Taejoon menarik tangan Juran yang hendak melangkah, ia menakup kedua pipi wanita itu dengan lembut. "Maafkan aku!" Juran hanya diam, jantungnya berdebar dengan kencang. Ia merapatkan kedua bibirnya sendiri.
Taejoon hendak mencium wanita itu, tetapi Juran sudah terlebih dahulu mamalingkan wajahnya ke arah lain. "Kau masih marah padaku dengan kejadian kemarin malam?"

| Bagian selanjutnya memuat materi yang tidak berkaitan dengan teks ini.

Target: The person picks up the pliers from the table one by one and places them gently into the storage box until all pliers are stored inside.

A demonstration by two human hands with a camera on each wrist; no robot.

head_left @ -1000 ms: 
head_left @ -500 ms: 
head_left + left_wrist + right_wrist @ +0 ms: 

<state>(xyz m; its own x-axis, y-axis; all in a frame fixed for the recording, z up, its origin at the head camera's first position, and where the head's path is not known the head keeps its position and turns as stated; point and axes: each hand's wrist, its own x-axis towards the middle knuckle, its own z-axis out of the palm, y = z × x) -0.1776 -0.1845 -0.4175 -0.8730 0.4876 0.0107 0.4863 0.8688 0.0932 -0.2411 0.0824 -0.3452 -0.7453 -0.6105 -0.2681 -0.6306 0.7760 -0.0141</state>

"Tidak." Taejoon melepas dekapannya, ia membelakangi Juran dengan menghadap ke arah laut. "Bukan begitu, Taejoon," tambah Juran hendak memegang pundak Taejoon namun diurungkan.
"Mulai sekarang jangan pernah memintaku untuk menuruti semua kemauanmu yang tak bisa kulakukan lagi."
"Apa maksdumu?" Taejoon langsung mencium bibir Juran, menarik pinggang wanita itu menghilangkan jarak di antara keduanya. Juran sedikit membuka bibir, kemudian tiba-tiba ia jatuh tak sadarkan diri di pelukan Taejoon.
"Sayang … Sayang, apa yang terjadi? Juran!" Taejoon sangat panik, saat ini mereka tengah berada di tengah-tengah laut. "Ayo kembali! Calon istriku pingsan! Cepat kembali kataku!" bentak Taejoon pada awak kapal. Ia terus berusaha membangunkan calon istrinya.